Page 13, paragraph 4.2.2, lines 4,5: “..was shown to interacts..” It should be “was shown to interact” Please correct

Page 13, paragraph 4.2.4, lines 2: “There is an indication that MVD/mortalin interaction affect the..” It should be “affects”, since the subject (interaction) is singular. Please correct

Page 15, paragraph 4.3.4, lines 11: “REEP5, well as REEP6, modulating oncogenic signaling…” It should be “modulates”
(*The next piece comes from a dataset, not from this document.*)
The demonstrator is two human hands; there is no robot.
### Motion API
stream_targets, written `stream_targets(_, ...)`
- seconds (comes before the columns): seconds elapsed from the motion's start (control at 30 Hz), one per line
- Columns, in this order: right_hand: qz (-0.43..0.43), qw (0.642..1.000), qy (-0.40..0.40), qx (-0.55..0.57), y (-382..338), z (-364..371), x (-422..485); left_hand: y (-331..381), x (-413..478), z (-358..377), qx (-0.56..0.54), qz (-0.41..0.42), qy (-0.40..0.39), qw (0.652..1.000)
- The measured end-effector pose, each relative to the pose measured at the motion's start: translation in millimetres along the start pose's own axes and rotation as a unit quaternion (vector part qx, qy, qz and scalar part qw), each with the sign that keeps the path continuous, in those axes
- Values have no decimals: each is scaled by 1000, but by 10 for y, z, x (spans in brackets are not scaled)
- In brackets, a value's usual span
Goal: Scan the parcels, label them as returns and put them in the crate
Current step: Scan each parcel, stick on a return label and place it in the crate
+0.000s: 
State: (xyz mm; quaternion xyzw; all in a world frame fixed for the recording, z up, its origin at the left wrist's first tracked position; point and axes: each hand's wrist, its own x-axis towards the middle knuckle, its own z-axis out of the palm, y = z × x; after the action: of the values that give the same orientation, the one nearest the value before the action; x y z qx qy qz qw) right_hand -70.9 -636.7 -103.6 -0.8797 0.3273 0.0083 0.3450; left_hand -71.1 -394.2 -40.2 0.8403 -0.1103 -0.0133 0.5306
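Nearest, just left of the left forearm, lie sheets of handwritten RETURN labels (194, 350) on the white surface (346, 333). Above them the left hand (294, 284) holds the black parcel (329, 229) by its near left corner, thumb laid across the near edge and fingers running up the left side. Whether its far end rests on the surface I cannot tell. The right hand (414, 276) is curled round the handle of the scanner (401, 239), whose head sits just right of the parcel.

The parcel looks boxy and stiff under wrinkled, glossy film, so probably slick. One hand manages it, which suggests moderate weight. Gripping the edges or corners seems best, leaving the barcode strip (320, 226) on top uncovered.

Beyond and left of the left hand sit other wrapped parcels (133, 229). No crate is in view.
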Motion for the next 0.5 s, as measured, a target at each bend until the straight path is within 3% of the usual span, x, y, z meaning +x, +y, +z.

Page 17, paragraph 4.5, line 9: “core anchored in the membrane that recruit other” It should be “recruits”, since the subject (core) is singular. Please correct

Page 28, paragraph 4.6, line26: “proteostasis regulation. are in Group II” there is a typo (the point), please correct

Content:

In my opinion, for the benefit of clarity, you should report the extended names of the several acronyms the first time you cite them (it could be along the text, or in figures/tables legends), and then report only the acronym. For instance, at page 2, line 9 you explain the acronym PPIs, but it  was already described (page 2, line 6), so you can use it without any other explanation. And so on

Page 2, Introduction, lines 18-20: “Involvement… post-translational levels” Please add pertinent citation/citations

Page 8, paragraph 3.3, line 9 “188 unique and 18 common protein partners” in the abstract you talk about 17 common protein partners. Please correct the wrong number

Page 13, paragraph 4.2.3, lines 1,2: “It is known that Beclin 1 is an essential autophagy protein and has been shown to play a role in tumor suppression” Please insert a pertinent citation

Page 13, paragraph 4.2.4, lines 1-3: “MVD enzyme was identified as a binding partner of the mortalin which belongs to the HSP70 protein family and is involved in cell senescence and immortalization pathways”. Please insert a pertinent citation

Page 14, paragraph 4.3.1, lines 2-4: “Heat shock cognate B (HSCB) is a co-chaperone; it inserts Fe-S cluster into a number of proteins but does not have intrinsic chaperone activity and lacks a domain necessary for interaction with misfolded proteins” Please insert pertinent citation/citations.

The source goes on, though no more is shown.